Speaker
Description
Research software often starts with small codes that expand over the years and by the work of various people into large codes. This evolution is shaped by the specific research projects for which codes are used and the pressure to achieve within these research projects milestones and publications. This pressure is often counteracting the aim to develop a rigorous and clear structure for the underlying research codes. In addition, research codes are typically not developed by professional software engineers but rather by PhD students and postdocs without special training in software engineering. All this inevitably leads to large legacy codes that become increasingly difficult to handle.
As an example of such problems, we discuss the multi-physics simulation code 4C which consists of more than 1 million lines of code and has been developed over 20 years by dozens of researchers in collaboration of several institutions. 4C is a parallelized multi-physics research code for analyzing and solving a plethora of physical problems with focus on computational mechanics.
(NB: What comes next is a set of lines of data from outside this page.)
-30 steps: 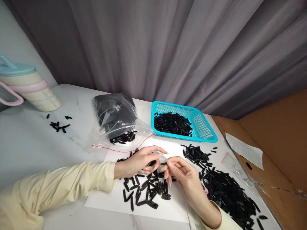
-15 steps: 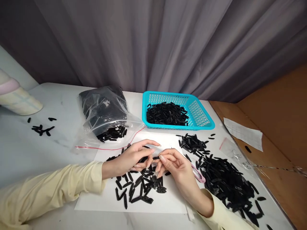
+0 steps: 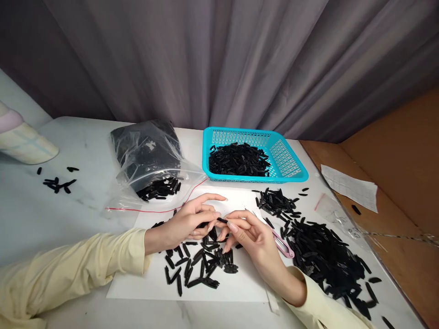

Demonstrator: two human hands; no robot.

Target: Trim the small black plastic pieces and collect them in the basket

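Note:
A small black elongated piece (image 3: pixel 222 220) is pinched between my two hands above a white sheet of paper (image 3: pixel 137 285). My left hand (image 3: pixel 192 220) grips its left end with thumb and fingers, the index finger stretched out. The right end sits between the thumb and fingers of my right hand (image 3: pixel 252 235). Below them lie many loose black pieces (image 3: pixel 202 265) of the same long shape, scattered on the paper. Beside my right hand rests a pink-handled tool (image 3: pixel 284 246), partly hidden.
A blue basket (image 3: pixel 255 178) holding black pieces stands at the back. Left of it lies an open zip bag (image 3: pixel 147 155) of black pieces. A large black pile (image 3: pixel 325 260) spreads at right, near a small clear bag (image 3: pixel 338 217). A cup-like object (image 3: pixel 24 141) stands far left.
My hands stay together over the paper. The black piece between them now shows more clearly, and my left fingers have shifted slightly. The view has moved a little.

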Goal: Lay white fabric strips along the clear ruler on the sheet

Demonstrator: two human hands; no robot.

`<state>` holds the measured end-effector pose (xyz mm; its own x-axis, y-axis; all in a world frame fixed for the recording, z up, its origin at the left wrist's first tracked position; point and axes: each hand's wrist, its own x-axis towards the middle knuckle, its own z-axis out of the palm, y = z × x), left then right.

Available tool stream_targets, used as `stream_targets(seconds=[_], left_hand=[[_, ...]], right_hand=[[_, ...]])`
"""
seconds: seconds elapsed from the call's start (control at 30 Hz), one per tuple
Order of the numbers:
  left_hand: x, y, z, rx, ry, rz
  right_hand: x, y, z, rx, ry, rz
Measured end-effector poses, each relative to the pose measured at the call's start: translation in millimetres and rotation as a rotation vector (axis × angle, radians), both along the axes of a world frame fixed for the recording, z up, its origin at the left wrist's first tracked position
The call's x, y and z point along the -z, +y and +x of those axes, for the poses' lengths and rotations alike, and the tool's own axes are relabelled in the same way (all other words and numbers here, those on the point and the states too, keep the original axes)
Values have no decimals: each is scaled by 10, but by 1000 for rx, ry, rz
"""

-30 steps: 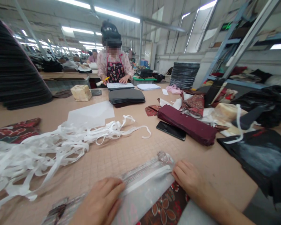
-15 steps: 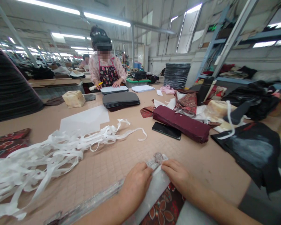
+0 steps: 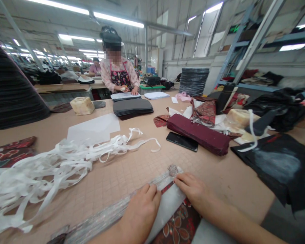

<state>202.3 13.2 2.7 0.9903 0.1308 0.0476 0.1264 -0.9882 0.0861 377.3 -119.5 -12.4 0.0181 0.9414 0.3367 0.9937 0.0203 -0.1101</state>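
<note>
Before me lies a dark brown fabric piece (image 3: 176, 225) with a red and tan flower pattern and a pale sheet (image 3: 169, 202) along its far side. My right hand (image 3: 190, 189) pinches the far corner of this edge, thumb and fingers together. Lower down the same edge, my left hand (image 3: 143, 210) has its fingers curled and pressed on it; the thumb is hidden. A thin dark red strip of fabric shows between the hands. Alongside runs a long greyish bar (image 3: 117, 203) with a crusted surface and a lumpy far end near my right fingertips.
Tangled white tape (image 3: 53, 162) spreads over the left side. A black phone (image 3: 182, 141) lies beside a maroon fabric roll (image 3: 198, 134). Dark stacked panels (image 3: 133, 107) sit farther back, where a co-worker (image 3: 119, 73) stands. Black cloth (image 3: 277, 162) hangs over the right edge.
My left hand has slid toward me along the edge, away from my right hand. The dark red strip has come into sight between them. My right hand stays at the corner.
</note>
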Motion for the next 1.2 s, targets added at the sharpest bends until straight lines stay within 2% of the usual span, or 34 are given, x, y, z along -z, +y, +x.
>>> stream_targets(seconds=[0.2, 0.27, 0.4, 0.5, 0.57, 0.67, 0.8, 0.97, 1.1, 1.2], left_hand=[[58, 48, -345, 30, 27, 96], [82, 74, -518, -9, 19, 99], [100, 173, -923, -160, -26, 1], [107, 231, -1145, -196, -69, -89], [119, 227, -1207, -178, -94, -70], [140, 159, -1196, -124, -105, 89], [151, 69, -1178, -59, -32, 251], [142, 99, -1415, -89, -95, 266], [97, 128, -1660, -175, -160, 261], [54, 111, -1729, -222, -136, 234]], right_hand=[[-105, 12, -115, 12, -145, -56], [-97, 6, -72, -14, -129, -34], [-62, 16, 23, -35, -117, -11], [-95, 100, -64, -35, -132, -10], [-141, 193, -241, -75, -77, -41], [-173, 343, -615, -221, 28, -114], [-68, 459, -976, -408, -8, -79], [26, 407, -918, -455, -109, 8], [-50, 421, -874, -439, -131, -8], [-94, 528, -1035, -479, -102, -31]])
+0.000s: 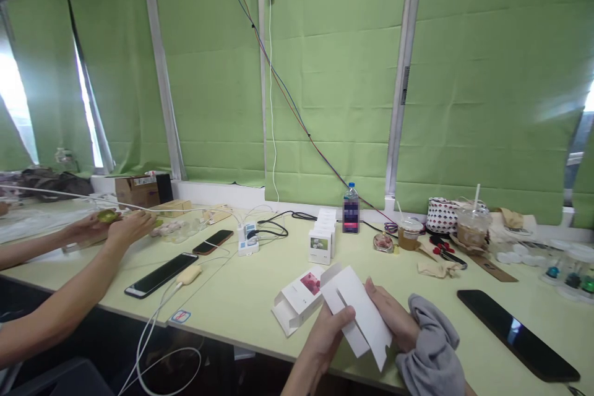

It offers simulation capabilities for various physical models, including single fields such as solids and structures, fluids, scalar transport, or porous media, as well as multi-physics coupling and interactions within multi-field problems.
To overcome the initially summarized difficulties, we applied two strategies. On the one hand, we started new code projects based on the advanced library deal.II and on the Julia project Trixi.jl and sought to port the functionalities of 4C into these new codes. On the other hand, we pursued incremental refactoring of the existing legacy code. In this talk, we compare the pros and cons as well as the results of both approaches in the case of 4C.